Die richtige Grundierung

Wenn man renoviert kann es vorkommen das Tapeten trotz allem was man macht nicht richtig an den Wänden kleben wollen. Das liegt vor allem daran das man sich nicht richtig mit dem Untergrund befasst hat. Denn oft ist eine richtige Grundierung notwendig damit alles reibungslos klappt. Gebäude haben unterschiedliche Wände die eine andere Grundierung erfordern.
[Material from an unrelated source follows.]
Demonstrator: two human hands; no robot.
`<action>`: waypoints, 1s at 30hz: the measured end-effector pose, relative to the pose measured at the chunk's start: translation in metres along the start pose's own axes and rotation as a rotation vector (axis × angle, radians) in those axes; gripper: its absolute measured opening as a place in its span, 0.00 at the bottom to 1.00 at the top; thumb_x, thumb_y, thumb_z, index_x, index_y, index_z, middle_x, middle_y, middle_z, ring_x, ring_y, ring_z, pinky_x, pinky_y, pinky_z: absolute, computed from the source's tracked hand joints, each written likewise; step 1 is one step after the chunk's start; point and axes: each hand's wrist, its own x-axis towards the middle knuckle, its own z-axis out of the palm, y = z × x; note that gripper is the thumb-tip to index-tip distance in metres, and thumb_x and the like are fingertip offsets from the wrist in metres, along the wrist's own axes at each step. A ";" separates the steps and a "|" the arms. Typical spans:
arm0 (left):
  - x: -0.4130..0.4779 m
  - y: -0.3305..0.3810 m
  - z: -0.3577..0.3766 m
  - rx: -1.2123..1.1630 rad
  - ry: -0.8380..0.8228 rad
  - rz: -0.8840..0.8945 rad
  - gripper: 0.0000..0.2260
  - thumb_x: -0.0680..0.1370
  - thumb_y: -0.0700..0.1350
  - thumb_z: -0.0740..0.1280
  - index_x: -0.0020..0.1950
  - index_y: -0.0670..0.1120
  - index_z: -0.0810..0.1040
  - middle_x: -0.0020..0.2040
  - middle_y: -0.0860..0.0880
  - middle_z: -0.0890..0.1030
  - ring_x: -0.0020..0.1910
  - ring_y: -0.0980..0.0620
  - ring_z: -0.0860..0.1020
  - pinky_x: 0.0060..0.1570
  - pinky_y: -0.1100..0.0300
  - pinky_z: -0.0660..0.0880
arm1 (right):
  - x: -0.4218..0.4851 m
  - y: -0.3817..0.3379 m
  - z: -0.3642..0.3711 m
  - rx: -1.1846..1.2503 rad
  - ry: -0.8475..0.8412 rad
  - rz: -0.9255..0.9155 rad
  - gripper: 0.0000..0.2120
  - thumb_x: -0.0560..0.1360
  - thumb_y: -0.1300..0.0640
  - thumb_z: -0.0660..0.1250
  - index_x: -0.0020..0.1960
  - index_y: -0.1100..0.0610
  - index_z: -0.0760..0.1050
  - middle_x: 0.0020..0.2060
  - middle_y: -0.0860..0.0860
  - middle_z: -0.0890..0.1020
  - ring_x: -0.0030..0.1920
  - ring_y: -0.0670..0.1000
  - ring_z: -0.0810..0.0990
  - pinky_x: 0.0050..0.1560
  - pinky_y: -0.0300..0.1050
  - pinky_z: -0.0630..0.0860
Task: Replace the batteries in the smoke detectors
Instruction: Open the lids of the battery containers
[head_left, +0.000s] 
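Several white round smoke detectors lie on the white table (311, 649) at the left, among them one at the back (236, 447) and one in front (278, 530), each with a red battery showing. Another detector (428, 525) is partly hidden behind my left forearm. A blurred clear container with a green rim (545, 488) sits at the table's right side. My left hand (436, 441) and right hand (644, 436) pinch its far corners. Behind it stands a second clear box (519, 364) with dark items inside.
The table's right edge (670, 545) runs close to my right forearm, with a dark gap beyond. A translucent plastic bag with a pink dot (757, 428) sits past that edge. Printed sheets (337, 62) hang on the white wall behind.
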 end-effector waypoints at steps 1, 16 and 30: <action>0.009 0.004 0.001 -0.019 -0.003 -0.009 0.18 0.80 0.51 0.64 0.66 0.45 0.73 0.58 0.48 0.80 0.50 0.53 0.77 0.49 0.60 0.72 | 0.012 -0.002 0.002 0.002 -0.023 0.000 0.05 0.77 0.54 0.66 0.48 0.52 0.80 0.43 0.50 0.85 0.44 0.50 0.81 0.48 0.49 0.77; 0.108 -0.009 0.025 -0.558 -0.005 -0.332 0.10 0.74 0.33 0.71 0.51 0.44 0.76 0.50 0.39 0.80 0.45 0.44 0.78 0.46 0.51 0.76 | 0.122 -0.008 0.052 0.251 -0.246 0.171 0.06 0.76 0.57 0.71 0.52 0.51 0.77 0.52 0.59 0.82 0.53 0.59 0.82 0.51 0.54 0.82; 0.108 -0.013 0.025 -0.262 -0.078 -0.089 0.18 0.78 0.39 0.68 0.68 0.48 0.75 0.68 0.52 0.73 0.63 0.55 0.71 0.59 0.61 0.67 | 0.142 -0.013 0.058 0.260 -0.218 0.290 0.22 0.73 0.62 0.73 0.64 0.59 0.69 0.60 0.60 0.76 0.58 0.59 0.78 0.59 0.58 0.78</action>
So müssen sandige Wände, die oft in Altbauten vorkommen, auf jeden Fall vor dem Anbringen einer Tapete grundiert werden.  Wenn es sich um neue Putze handelt die in Neubauten vorkommen kommt eine Imprägnierung in Frage. Diese sorgt für einen genügenden Ausgleich zwischen Wand und Tapete. Generell halten Tapeten auf grundierten Oberflächen viel besser, auch bereitet eine Korrektur beim taperzieren weniger Probleme wenn der Untergrund vorher grundiert worden ist. Oberfläche die überhaupt oder nur wenig saugen wie Plastik und Lacke brauchen einen Ausgleich damit eine Tapete überhaupt angebracht werden kann. Es sind so genannte Haftvermittler notwendig. So wird eine Haftbrücke geschaffen die überhaupt ein kleben der Tapete möglich macht. Im Trockenbau wenn es sich um Platten aus Gipskarton handelt, müssen diese auf jeden Fall eine Grundierung erfahren. Denn diese Platten sind das genaue Gegenteil, sie sind extrem saugfähig. Eine Grundierung sorgt für eine ausgeglichene Saugfähigkeit so dass die Tapeten gleichmäßig trocknen können. Zwar ist Grundierung ein weiterer Arbeitsgang denn man natürlich am liebsten vermeiden möchte, jedoch sorgt eine richtige Grundierung für ein perfektes Ergebnis und man kann die nächsten Jahren entspannt sich zurücklehnen. Es entstehen auch  keine unschönen Ecken und Kanten die man dann wieder ausbessern muss.